12. Mme B épouse C soutient qu'elle serait exposée à des traitements contraires aux stipulations et dispositions précitées de la part du créancier à l'origine de son départ d'Arménie. Toutefois, la requérante ne verse aucun document au dossier permettant d'établir qu'elle serait personnellement et actuellement exposée à des risques en cas de retour en Arménie, alors au demeurant que l'Office français de protection des réfugiés et apatrides puis la Cour nationale du droit d'asile ont rejeté sa demande de protection internationale. Dans ces conditions, le préfet de la Sarthe n'a pas méconnu les stipulations de l'article 3 de la convention européenne de sauvegarde des droits de l'homme et des libertés fondamentales, ni celles de l'article L. 721-4 du code de l'entrée et du séjour des étrangers et du droit d'asile précitées.

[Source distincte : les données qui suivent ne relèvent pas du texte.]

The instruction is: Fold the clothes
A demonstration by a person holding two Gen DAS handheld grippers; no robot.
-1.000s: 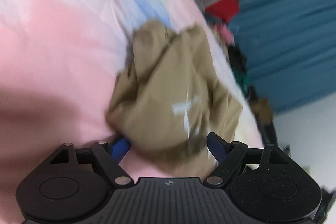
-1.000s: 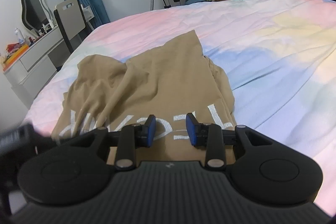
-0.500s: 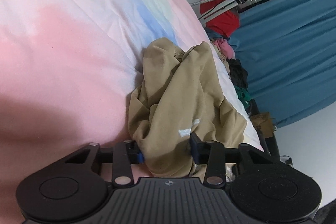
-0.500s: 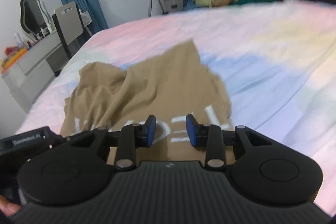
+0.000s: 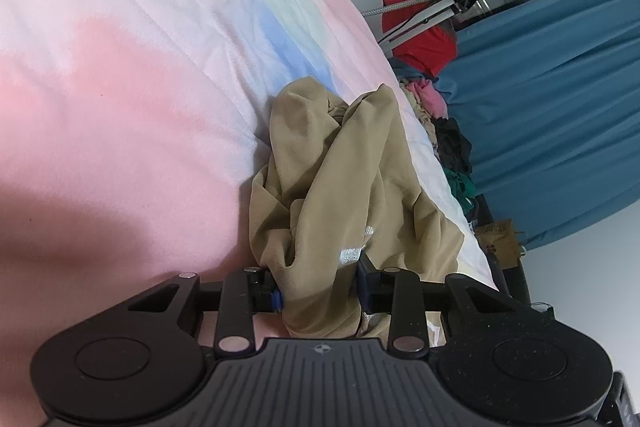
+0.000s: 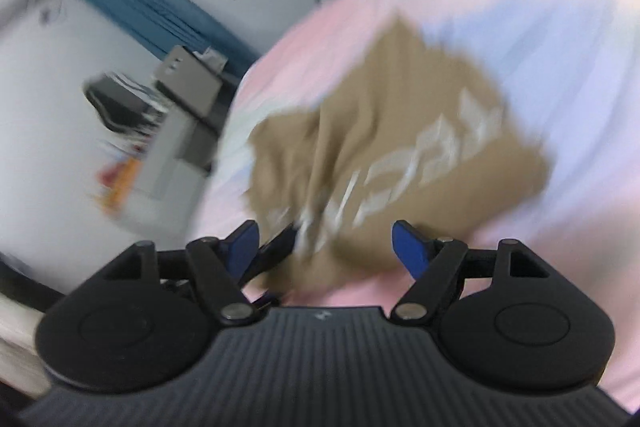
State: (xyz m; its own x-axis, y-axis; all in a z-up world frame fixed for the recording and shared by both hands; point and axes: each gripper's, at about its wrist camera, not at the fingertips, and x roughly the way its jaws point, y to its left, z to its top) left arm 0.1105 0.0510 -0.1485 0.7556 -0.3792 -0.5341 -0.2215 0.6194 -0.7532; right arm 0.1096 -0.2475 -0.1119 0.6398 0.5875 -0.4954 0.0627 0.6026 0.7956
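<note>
While the left gripper (image 5: 318, 289) pinches a thick bunched fold of the tan T-shirt (image 5: 340, 179) between its blue-padded fingers (image 5: 275, 297), the right gripper (image 6: 325, 245) has its fingers spread wide, nothing between them, hovering just over the shirt's near edge. Tan T-shirt lies on the bed, soft matte knit, crumpled into rounded ridges on the left gripper's side, flatter toward the right with white block lettering (image 6: 420, 163) across it; letters smeared by motion blur in the right wrist view, unreadable. Bedsheet (image 5: 140, 67) is pastel, pink with blue and pale yellow patches, fine wrinkle lines, slightly fuzzy texture. Right gripper's blue finger pads (image 6: 408, 247) look tapered, wedge-shaped, set on black linkage arms with metal pivots. Beyond the far edge of the bed: heaped clothes pile (image 5: 444, 131) in pink, black and green, a red garment (image 5: 424, 43) behind a metal stand (image 5: 436, 7), and pleated blue curtains (image 5: 552, 115). Right wrist view also shows a grey chair (image 6: 188, 83) and a white dresser, both heavily blurred.
</note>
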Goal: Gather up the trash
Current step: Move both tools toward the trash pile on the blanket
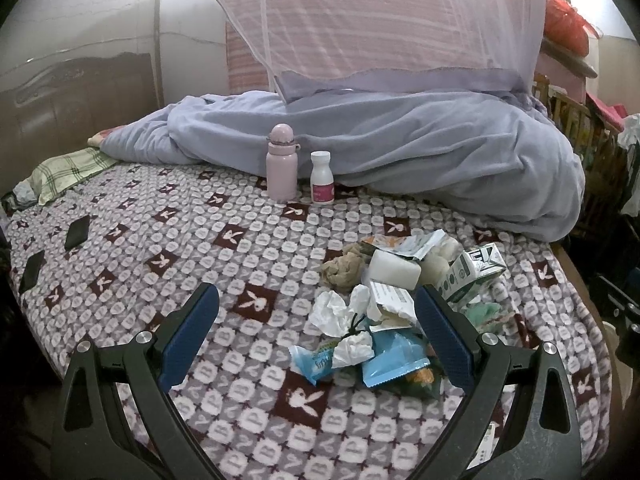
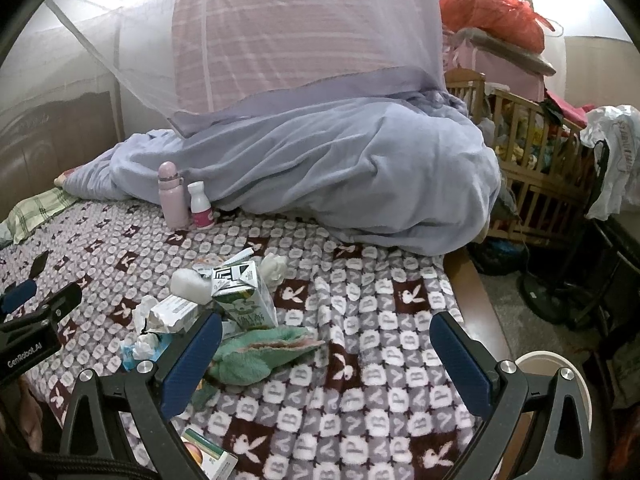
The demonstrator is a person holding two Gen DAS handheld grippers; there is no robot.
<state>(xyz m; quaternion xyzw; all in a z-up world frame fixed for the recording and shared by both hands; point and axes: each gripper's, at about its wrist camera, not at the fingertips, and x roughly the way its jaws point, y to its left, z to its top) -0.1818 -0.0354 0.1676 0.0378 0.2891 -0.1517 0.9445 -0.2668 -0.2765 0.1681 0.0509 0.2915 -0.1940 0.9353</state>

13. Il résulte de ce qui précède que Mme B épouse C n'est pas fondée à demander l'annulation de l'arrêté du préfet de la Sarthe du 14 mars 2023. Par suite, sa requête doit être rejetée en toutes ses conclusions.

D É C I D E :

Article 1er : La requête de Mme B épouse C est rejetée.

Article 2 : Le présent jugement sera notifié à Mme B épouse C, à Me Moutel et au préfet de la Sarthe.

Délibéré après l'audience du 10 novembre 2023, à laquelle siégeaient :

Mme Allio-Rousseau, présidente,

Mme Frelaut, première conseillère,

Mme Benoist, conseillère.

Rendu public par mise à disposition au greffe le 1er décembre 2023.

La présidente-rapporteure,

M.-P. ALLIO-ROUSSEAU

L'assesseure la plus ancienne

dans l'ordre du tableau,

L. FRELAUT

La greffière,

E. HAUBOIS

La République mande et ordonne au préfet de la Sarthe en ce qui le concerne ou à tous commissaires de justice à ce requis en ce qui concerne les voies de droit commun contre les parties privées, de pourvoir à l'exécution de la présente décision.